### Assignment
Only those lines in the data below from the line containing "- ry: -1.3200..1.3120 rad" through the line containing "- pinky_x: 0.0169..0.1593", both included, should be restated word for word.

Source data:
---

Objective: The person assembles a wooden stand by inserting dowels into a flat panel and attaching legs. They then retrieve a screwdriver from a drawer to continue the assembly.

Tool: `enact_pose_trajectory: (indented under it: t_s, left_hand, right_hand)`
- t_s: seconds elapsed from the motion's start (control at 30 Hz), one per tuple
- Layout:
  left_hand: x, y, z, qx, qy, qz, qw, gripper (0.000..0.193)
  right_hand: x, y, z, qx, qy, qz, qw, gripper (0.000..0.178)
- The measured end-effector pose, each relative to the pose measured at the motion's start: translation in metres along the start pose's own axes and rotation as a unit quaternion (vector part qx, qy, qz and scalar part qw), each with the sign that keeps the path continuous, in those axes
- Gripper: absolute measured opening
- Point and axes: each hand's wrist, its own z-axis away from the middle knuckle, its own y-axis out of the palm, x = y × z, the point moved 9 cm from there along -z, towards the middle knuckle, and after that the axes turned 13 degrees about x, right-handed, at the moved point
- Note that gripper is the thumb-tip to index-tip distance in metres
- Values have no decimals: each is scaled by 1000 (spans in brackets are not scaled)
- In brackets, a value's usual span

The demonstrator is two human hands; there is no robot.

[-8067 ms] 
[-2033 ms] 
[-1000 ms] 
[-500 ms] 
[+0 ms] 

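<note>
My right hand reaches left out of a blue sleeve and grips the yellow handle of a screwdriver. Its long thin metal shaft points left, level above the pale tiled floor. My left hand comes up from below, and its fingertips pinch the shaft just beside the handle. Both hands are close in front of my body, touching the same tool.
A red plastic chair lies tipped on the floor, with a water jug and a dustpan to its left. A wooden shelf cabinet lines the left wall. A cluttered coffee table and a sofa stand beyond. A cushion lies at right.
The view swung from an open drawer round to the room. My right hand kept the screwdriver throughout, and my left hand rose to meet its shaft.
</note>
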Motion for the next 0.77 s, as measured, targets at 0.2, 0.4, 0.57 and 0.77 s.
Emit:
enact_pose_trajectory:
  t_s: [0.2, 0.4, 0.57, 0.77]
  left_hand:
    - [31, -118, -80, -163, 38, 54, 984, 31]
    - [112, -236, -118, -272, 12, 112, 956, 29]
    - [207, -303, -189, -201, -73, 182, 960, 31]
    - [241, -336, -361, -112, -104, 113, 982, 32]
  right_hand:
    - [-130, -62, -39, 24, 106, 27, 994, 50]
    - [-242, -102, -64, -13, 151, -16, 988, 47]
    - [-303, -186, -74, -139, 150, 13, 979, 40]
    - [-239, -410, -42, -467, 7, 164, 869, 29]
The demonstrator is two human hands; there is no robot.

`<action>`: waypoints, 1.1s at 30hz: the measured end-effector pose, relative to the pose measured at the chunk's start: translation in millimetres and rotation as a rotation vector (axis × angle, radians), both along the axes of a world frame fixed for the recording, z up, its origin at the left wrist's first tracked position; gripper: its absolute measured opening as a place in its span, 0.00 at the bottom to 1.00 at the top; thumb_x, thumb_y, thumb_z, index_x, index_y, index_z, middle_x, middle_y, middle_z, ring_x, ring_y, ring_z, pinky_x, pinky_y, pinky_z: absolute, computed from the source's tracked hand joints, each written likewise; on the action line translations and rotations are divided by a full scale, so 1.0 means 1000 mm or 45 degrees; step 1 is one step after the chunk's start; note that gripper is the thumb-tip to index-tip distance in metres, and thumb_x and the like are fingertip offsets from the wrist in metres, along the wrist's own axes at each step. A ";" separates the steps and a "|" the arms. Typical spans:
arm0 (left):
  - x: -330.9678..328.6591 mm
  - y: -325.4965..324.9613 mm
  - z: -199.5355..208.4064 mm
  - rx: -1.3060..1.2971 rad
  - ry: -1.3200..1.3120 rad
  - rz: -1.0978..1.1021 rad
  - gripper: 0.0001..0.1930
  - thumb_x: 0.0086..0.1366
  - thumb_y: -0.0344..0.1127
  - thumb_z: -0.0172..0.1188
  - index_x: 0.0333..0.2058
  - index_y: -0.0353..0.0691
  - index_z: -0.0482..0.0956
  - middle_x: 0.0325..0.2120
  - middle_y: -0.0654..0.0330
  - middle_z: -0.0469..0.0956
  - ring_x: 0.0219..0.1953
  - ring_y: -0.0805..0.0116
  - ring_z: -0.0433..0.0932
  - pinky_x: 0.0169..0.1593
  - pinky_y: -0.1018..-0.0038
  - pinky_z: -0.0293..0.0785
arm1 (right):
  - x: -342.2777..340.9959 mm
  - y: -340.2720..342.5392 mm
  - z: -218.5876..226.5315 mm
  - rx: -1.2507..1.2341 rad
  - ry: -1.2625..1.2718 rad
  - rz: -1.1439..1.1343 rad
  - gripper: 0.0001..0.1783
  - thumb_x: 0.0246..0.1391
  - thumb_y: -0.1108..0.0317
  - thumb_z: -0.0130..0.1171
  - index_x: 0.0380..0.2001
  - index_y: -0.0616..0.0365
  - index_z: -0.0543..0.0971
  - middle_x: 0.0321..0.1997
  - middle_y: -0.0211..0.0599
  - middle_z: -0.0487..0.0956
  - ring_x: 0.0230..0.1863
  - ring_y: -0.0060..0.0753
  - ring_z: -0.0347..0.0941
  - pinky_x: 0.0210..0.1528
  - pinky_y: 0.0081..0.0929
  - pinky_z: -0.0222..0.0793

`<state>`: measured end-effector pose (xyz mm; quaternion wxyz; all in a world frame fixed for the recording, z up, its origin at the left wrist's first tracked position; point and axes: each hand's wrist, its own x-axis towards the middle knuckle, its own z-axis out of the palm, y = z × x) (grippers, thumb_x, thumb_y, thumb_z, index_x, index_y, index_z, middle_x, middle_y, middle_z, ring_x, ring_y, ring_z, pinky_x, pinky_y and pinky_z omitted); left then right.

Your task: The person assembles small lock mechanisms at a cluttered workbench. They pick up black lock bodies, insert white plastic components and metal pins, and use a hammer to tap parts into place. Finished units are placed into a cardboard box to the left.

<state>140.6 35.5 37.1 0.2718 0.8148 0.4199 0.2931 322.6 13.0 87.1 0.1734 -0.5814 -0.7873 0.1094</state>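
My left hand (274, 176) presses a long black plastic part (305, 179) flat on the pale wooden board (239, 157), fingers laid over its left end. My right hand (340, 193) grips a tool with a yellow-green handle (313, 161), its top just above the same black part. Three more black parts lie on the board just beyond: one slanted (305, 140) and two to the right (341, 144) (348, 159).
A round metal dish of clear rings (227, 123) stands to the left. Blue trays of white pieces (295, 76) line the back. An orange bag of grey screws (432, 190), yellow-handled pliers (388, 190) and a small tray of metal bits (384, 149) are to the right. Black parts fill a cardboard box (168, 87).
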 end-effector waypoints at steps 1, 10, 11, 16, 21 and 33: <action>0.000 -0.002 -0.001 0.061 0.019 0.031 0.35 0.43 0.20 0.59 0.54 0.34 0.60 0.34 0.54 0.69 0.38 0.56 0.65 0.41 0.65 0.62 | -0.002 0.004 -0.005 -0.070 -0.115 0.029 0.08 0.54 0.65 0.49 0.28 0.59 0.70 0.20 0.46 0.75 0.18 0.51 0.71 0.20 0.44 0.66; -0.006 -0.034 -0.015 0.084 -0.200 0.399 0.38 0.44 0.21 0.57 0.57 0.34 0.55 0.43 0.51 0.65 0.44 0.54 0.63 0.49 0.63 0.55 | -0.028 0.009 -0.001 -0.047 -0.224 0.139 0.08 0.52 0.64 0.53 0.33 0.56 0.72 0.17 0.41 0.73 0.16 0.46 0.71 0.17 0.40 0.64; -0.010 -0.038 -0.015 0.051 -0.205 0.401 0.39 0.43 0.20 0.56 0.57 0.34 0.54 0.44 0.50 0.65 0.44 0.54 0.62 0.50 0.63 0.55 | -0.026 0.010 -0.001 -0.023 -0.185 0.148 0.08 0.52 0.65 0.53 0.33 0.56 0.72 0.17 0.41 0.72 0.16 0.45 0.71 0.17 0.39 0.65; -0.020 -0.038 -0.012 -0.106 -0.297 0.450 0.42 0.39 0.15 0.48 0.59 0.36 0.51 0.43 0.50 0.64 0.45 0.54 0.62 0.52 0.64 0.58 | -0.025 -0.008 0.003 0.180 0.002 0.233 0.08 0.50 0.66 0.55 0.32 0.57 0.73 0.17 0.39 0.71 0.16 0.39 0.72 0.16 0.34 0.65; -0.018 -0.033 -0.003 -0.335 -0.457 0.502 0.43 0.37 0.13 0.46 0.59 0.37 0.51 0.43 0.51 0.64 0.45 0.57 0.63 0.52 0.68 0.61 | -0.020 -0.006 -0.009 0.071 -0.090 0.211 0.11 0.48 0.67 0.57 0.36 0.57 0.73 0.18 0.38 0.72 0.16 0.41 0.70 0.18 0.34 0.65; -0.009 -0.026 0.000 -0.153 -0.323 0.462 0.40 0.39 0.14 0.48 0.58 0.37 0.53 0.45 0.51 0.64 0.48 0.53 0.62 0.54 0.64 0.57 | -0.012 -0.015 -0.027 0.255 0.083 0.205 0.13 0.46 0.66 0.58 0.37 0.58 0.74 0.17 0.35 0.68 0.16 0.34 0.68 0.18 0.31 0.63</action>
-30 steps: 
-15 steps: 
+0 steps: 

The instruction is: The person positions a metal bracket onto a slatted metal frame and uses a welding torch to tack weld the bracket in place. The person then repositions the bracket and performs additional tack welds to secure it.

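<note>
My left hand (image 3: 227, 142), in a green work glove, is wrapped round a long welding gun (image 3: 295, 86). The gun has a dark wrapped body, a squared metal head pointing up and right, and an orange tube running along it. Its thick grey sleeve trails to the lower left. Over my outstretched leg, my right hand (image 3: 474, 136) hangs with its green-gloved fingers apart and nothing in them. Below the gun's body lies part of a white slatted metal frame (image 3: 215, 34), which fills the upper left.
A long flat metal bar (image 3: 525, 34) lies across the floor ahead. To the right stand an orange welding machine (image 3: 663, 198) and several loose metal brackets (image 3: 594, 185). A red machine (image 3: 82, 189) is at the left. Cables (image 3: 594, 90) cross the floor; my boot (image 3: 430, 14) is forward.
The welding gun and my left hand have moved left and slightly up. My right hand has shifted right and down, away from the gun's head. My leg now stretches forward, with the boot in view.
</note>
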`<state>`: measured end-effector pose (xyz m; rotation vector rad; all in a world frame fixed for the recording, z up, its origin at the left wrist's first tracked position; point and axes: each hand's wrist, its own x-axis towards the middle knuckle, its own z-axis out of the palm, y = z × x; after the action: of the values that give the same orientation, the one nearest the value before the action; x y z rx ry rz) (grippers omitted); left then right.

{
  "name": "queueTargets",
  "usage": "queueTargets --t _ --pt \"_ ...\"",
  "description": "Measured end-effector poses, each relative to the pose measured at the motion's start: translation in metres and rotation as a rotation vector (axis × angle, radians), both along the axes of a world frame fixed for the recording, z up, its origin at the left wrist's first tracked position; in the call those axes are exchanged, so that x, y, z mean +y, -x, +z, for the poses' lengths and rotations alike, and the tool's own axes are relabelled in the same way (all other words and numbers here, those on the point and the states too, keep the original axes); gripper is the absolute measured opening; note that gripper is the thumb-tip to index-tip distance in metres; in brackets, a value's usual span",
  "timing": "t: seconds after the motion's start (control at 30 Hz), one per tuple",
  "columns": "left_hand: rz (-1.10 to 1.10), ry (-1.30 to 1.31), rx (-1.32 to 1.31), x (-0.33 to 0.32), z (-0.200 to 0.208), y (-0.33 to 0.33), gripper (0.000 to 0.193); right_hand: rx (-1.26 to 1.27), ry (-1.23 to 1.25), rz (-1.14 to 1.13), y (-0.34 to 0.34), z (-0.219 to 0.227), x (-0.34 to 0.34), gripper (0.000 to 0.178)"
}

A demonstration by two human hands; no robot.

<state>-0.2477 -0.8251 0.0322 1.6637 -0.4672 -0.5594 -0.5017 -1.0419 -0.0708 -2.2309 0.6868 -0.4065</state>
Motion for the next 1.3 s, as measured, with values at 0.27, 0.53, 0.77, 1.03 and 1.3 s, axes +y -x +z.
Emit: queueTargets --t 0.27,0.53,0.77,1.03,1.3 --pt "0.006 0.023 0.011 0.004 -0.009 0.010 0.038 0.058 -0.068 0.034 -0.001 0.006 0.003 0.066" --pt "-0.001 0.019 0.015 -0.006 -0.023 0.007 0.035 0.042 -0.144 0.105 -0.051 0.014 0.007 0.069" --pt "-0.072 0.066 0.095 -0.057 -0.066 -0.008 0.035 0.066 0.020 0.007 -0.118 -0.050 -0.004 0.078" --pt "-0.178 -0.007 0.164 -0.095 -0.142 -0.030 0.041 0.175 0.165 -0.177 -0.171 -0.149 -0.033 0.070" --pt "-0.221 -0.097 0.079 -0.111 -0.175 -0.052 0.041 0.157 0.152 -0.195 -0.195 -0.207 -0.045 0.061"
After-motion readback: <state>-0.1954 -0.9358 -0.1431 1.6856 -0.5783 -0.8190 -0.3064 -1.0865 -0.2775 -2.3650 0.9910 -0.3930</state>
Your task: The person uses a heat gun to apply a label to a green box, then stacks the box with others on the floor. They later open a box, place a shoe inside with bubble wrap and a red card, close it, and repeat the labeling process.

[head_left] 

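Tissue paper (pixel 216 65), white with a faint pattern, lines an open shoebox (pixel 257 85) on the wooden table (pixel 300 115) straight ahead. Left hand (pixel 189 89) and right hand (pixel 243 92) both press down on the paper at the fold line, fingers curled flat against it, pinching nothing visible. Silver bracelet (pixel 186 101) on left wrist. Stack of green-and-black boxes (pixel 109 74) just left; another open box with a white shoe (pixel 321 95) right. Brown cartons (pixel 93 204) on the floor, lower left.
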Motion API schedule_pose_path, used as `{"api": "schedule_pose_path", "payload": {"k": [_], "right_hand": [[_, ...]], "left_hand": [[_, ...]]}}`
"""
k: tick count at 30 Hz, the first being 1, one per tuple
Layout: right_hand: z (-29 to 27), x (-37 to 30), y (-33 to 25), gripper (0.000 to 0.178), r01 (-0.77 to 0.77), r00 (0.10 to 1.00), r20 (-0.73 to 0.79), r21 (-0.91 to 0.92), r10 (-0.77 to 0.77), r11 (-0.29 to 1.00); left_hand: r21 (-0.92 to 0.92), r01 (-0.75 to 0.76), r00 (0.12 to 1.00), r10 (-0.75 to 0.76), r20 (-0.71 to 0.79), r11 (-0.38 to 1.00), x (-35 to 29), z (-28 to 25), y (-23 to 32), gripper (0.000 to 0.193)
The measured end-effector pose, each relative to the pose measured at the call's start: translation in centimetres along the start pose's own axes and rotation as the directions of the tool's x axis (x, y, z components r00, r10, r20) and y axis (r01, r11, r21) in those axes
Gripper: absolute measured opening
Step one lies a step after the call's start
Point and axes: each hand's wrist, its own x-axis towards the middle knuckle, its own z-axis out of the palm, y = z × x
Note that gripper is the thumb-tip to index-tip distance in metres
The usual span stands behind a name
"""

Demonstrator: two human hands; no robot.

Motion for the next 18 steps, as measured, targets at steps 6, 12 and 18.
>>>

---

### Exercise solution
  - ry: -1.3200..1.3120 rad
  - rz: -1.0978..1.1021 rad
  - gripper: 0.0001..0.1930
  - thumb_x: 0.0086..0.1366
  - thumb_y: -0.0344..0.1127
  - thumb_z: -0.0172..0.1188
  - index_x: 0.0333..0.2058
  - index_y: -0.0353..0.0691
  - index_z: -0.0482..0.0956
  - middle_x: 0.0325..0.2120
  - middle_y: -0.0654..0.0330
  - middle_z: -0.0469..0.0956
  - ring_x: 0.0219..0.1953
  - ring_y: -0.0805..0.0116
  - ring_z: -0.0433..0.0932
  - pinky_x: 0.0169..0.1593

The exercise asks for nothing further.